Güzel günler göreceğiz çocuklar
Motorları maviliklere süreceğiz
Çocuklar inanın, inanın çocuklar
Güzel günler göreceğiz, güneşli günler
Motorları maviliklere süreceğiz
Hani şimdi bize
Cumaları, pazarları çiçekli bahçeler vardır,
Yalnız cumaları, yalnız pazarları
Hani şimdi biz
Bir peri masalı dinler gibi seyrederiz
Işıklı caddelerde mağazaları,
Hani bunlar
77 katlı yekpare camdan mağazalardır.
Hani şimdi biz haykırırız
Cevap:
Açılır kara kaplı kitap: Zindan
Kayış kapar kolumuzu
Kırılan kemik, kan
Hani şimdi bizim soframıza
Haftada bir et gelir
Ve, çocuklarımız işten eve
Sapsarı iskelet gelir
Hani şimdi biz
İnanın, güzel günler göreceğiz çocuklar
Güneşli günler göreceğiz
Motorları maviliklere süreceğiz çocuklar
Işıklı maviliklere süreceğiz
Çocuklar inanın, inanın çocuklar
Güzel günler göreceğiz güneşli günler
Motorları maviliklere süreceğiz.
Değerli okurlarım Nazım Hikmet’in mısralarında haykırdığı gibi,
Artık güzel günler görmek istiyoruz ülke olarak.

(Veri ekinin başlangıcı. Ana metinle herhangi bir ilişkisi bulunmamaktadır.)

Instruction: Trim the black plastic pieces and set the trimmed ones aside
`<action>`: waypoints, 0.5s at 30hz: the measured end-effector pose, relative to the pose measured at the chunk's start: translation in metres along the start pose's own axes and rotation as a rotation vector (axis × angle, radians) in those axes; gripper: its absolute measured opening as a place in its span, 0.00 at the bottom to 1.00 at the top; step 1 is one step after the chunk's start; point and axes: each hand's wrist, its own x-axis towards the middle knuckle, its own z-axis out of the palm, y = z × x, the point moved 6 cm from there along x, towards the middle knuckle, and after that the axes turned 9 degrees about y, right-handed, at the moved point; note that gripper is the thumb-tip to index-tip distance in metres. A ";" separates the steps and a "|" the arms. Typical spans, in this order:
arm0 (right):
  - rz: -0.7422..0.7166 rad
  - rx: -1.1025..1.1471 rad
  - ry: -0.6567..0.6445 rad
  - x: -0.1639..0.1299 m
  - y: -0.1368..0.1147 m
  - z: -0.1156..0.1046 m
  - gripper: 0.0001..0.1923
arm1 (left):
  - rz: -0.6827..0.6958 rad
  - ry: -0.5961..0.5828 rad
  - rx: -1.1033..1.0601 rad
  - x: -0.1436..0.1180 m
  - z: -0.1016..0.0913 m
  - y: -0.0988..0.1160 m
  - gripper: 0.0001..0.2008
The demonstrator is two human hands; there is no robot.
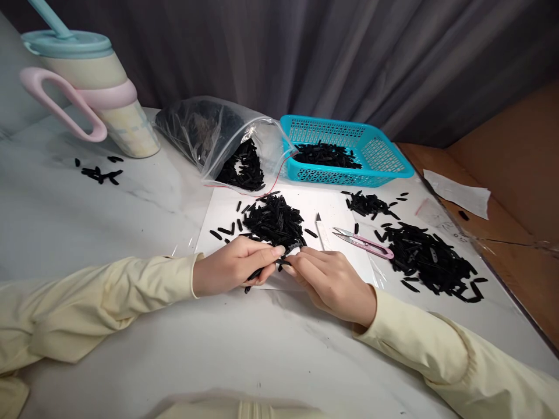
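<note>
My left hand (236,265) is closed around several small black plastic strips, their ends poking out below the fingers. My right hand (325,279) pinches one black strip (286,263) right beside the left fingertips. Both hands rest on a white sheet (305,206) at the near edge of a heap of black strips (273,221). Both arms wear pale yellow sleeves.
Pink thread snips (364,241) and a small craft knife (322,231) lie right of the heap. A bigger black pile (430,262) sits further right. Behind are an open plastic bag (218,137) of strips, a turquoise basket (349,134), and a pastel tumbler (94,87).
</note>
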 end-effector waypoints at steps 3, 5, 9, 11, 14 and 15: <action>0.012 0.016 -0.015 -0.001 0.001 0.003 0.14 | -0.001 -0.007 -0.012 0.000 0.001 0.000 0.23; 0.014 0.035 -0.017 -0.002 0.000 0.003 0.15 | -0.007 -0.007 -0.030 0.000 0.000 0.000 0.23; 0.055 0.064 -0.004 0.004 0.007 -0.011 0.18 | -0.062 0.022 -0.133 0.003 -0.002 -0.005 0.22; 0.147 0.009 0.020 0.013 0.026 -0.024 0.18 | -0.098 0.028 -0.178 0.004 -0.003 -0.008 0.22; 0.400 -0.171 0.011 0.033 0.082 -0.043 0.19 | -0.113 0.021 -0.182 0.005 -0.004 -0.009 0.22; 0.463 -0.253 -0.016 0.042 0.103 -0.047 0.19 | -0.109 0.019 -0.175 0.005 -0.004 -0.008 0.22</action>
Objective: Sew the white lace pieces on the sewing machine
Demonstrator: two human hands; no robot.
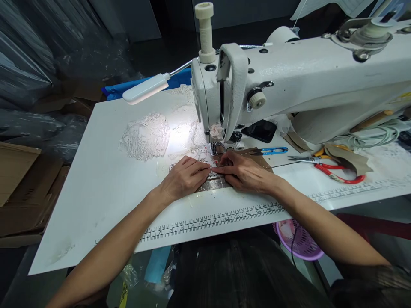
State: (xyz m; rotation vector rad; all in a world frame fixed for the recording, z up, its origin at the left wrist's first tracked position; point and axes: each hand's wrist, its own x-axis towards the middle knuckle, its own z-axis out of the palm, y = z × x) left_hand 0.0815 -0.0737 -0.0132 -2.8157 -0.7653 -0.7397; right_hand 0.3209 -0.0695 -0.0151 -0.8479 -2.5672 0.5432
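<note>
White tabletop (105,188) fills our view, smooth and matte, with a printed ruler strip (208,220) along the near edge. Far left, flattened brown cardboard (19,188) lies beside the table, with dark plastic sheeting behind it.

Containers: one only, a purple slotted plastic basket (298,241) under the table's right side; a dark cord runs into it, other contents not discernible.

Left to right on the table: a loose piece of white lace (146,137), openwork and scalloped, lit by a white gooseneck lamp (146,89). More lace runs under the needle area of the cream industrial sewing machine (289,81).

Our left hand (184,176) lies flat, palm down, fingers extended and together, pressing the lace strip (210,173) at its fingertips; nothing is enclosed in it. Our right hand (245,173) rests just beside it, fingertips meeting the left's, thumb and forefinger pinched lightly on the same strip. The strip sits directly before the presser foot (218,149), over a grey metallic plate.

Right of the hands: blue thread snips (272,150), then red-handled scissors (334,173), brown paper scraps, coiled pale cable.
</note>
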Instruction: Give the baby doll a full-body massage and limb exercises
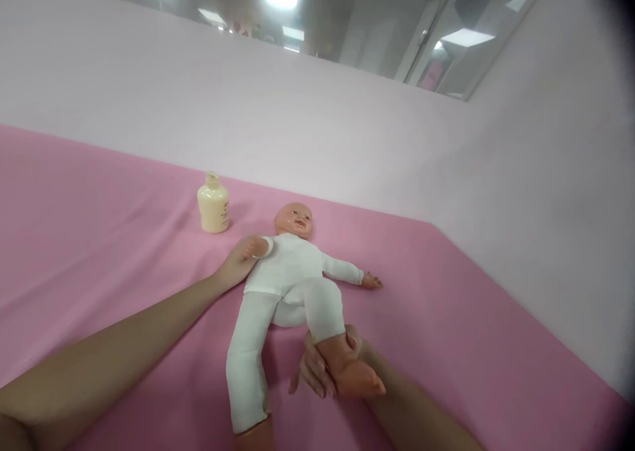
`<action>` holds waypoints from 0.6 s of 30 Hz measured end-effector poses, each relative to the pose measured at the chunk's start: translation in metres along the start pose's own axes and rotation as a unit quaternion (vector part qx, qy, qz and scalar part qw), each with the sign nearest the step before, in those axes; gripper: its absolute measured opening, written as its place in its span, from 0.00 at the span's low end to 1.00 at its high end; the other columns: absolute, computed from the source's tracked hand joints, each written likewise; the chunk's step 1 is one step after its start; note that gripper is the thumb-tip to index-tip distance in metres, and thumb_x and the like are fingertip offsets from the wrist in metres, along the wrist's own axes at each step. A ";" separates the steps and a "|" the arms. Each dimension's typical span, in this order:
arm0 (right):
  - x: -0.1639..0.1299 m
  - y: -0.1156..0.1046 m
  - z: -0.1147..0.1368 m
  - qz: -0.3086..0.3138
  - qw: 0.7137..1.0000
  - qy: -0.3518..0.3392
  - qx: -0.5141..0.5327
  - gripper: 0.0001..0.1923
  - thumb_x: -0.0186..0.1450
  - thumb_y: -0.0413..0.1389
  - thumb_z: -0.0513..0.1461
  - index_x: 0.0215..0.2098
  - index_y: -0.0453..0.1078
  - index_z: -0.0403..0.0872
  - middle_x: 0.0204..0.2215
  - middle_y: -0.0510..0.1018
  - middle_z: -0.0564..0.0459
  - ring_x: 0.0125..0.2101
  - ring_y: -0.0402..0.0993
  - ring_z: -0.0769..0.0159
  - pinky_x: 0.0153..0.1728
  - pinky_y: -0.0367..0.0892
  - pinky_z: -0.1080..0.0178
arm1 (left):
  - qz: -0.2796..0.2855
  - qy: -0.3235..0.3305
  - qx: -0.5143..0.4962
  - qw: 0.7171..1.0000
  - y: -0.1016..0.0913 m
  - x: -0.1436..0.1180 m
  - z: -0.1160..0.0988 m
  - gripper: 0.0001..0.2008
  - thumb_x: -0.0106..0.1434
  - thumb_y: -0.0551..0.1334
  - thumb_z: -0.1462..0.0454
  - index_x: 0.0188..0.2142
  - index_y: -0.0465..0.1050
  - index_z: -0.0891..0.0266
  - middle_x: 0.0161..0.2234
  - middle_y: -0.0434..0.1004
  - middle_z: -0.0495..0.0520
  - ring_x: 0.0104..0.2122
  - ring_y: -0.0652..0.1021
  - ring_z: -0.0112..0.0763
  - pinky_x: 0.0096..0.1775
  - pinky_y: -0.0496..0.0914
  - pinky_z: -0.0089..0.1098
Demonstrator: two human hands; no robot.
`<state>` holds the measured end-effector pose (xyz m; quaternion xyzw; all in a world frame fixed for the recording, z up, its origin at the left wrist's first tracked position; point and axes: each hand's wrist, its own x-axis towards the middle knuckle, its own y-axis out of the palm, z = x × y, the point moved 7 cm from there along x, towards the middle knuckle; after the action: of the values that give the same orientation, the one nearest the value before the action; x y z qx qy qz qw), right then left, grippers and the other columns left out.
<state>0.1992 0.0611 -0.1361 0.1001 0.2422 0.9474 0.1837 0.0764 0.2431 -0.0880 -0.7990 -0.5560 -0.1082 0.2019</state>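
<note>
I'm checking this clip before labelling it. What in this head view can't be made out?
- Doll's far hand: covered by the left hand.
- Doll's straight leg: its foot is cut off by the bottom edge.
- Right hand: its palm is hidden behind the doll's raised foot.
- Bottle: its label print is too small to read.
- Behind the glass: only blurred reflections.
</note>
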 end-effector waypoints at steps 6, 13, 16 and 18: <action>-0.012 -0.008 0.025 -0.188 0.973 -0.089 0.097 0.26 0.56 0.57 0.56 0.34 0.72 0.40 0.24 0.75 0.51 0.30 0.71 0.64 0.45 0.65 0.55 | 0.036 0.086 0.105 0.990 0.003 -0.004 -0.007 0.21 0.61 0.57 0.66 0.53 0.75 0.50 0.58 0.70 0.54 0.61 0.65 0.46 0.64 0.55 0.49; -0.008 -0.006 0.030 -0.191 0.972 -0.104 0.090 0.26 0.56 0.56 0.58 0.33 0.71 0.42 0.22 0.73 0.53 0.28 0.69 0.66 0.45 0.64 0.55 | 0.036 0.086 0.108 0.990 0.003 -0.003 -0.006 0.21 0.61 0.57 0.65 0.53 0.75 0.50 0.57 0.71 0.54 0.61 0.65 0.47 0.64 0.55 0.49; -0.009 -0.007 0.026 -0.171 0.975 -0.105 0.098 0.28 0.55 0.56 0.60 0.33 0.71 0.43 0.21 0.72 0.54 0.28 0.70 0.65 0.44 0.64 0.55 | 0.027 0.073 0.094 0.993 0.002 -0.003 -0.008 0.21 0.59 0.59 0.65 0.52 0.76 0.50 0.56 0.72 0.54 0.60 0.66 0.48 0.63 0.56 0.48; -0.009 -0.006 0.020 -0.136 0.981 -0.095 0.098 0.30 0.53 0.56 0.62 0.32 0.70 0.44 0.21 0.73 0.54 0.27 0.70 0.64 0.43 0.65 0.55 | 0.020 0.063 0.088 0.994 0.002 -0.004 -0.010 0.21 0.59 0.60 0.64 0.52 0.75 0.51 0.56 0.72 0.55 0.60 0.66 0.48 0.63 0.56 0.48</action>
<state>0.2149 0.0710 -0.1228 0.1737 0.3264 0.8715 0.3221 0.0775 0.2351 -0.0808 -0.7808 -0.5333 -0.1049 0.3082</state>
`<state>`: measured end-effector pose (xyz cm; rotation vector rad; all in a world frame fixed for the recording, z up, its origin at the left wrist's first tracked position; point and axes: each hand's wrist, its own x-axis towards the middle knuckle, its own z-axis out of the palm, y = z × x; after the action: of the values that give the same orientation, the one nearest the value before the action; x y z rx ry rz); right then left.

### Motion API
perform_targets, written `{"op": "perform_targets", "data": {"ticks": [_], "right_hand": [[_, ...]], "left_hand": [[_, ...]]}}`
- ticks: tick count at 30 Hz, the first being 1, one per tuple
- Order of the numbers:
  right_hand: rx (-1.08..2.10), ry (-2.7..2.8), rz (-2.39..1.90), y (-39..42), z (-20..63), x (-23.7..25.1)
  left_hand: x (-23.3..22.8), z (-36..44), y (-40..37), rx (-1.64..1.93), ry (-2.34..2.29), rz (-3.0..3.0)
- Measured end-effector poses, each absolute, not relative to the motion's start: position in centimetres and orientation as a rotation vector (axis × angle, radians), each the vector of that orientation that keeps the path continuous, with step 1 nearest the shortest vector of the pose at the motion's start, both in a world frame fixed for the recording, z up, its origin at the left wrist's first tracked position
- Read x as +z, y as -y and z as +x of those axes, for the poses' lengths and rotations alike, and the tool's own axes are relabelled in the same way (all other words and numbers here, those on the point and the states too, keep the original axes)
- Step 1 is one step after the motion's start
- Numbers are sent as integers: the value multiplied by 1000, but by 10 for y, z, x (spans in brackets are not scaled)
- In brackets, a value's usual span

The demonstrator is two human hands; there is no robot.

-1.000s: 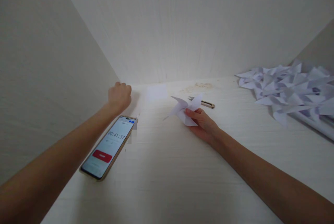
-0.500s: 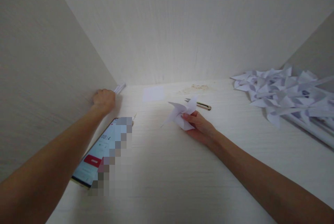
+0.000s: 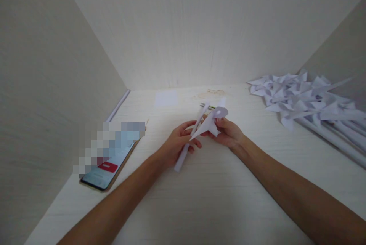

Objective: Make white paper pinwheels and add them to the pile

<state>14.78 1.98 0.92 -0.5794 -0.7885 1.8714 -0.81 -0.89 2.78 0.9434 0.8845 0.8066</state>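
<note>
A white paper pinwheel with curled blades is pinched in the fingers of my right hand, just right of the middle. My left hand holds a white rolled paper stick, slanting up and to the right close to the pinwheel. One blade of the pinwheel overlaps the stick and the left fingers, so I cannot tell whether the two papers are joined. Behind the pinwheel lie small thread snips, partly hidden by it.
A phone, partly pixelated, lies at the left. Another rolled paper stick rests along the left wall. A white paper square and pale scraps lie at the back. Several finished pinwheels on sticks are piled at the right.
My left hand has come from the left wall to the middle, bringing a rolled paper stick to the pinwheel. My right hand has turned the pinwheel and shifted slightly right.
</note>
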Motion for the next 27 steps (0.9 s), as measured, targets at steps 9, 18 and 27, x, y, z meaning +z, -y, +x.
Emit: {"op": "perform_targets", "data": {"ticks": [9,18,27], "right_hand": [[1943,773,-670,-21,146,10],[1891,681,-799,-22,150,7],[1815,675,-784,-26,152,4]], "left_hand": [[17,-13,13,987,-921,962],[15,-15,17,1119,-959,1007],[14,-16,18,1194,-1068,1075]]}}
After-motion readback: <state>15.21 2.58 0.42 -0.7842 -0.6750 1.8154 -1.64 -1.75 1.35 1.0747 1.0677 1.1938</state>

Gerçekten yorulduk, umutlarımız tükenmek üzere.
Nereye baksak bir olumsuzluk, bir karamsarlık bir girdap.
Biz artık ekonomik endişe yaşamak istemiyoruz,
Biz artık şehit haberi duymak istemiyoruz,
Biz artık kısır döngü iç çekişmeler görmek istemiyoruz,
Gençlerimizin yarınlara umutla baktığı bir Türkiye görmek istiyoruz,
İnsanlarımızın kardeş kavgasına son verdiği bir Türkiye görmek istiyoruz,
Ötekileştirmeden, kutuplaştırmadan uzak bir Türkiye,
Son günlerde yaşananlar olaylar,
Hepimizin moralini altüst etti.
Toplumsal barış sürekli ama sürekli birileri tarafından bombalanmakta.
Gerçekten çok sıkıldık,
Artık kardeş olmak,
Dost olmak.
Mutlu olmak istiyoruz.
Bu dilek hepimizin umudu
Hepimizin hayali ve hepimizin beklentisi
Kısaca hepimiz güzel günler görmek istiyoruz.
Güneşli günler.
Mutlu günler…
Özgürce uçurtmaların uçurulduğu.
Çocukların özgürce koştuğu ve özgürlüğü, barışı ve huzuru haykırdığı.
Sevginin kutsandığı.
Tohumun çiçek açtığı,
Güzel günler istiyoruz…
Güneşli günler.
İnanmak istiyoruz.
Gelecek güzel günlere.
Sahi biz çok mu şey istiyoruz?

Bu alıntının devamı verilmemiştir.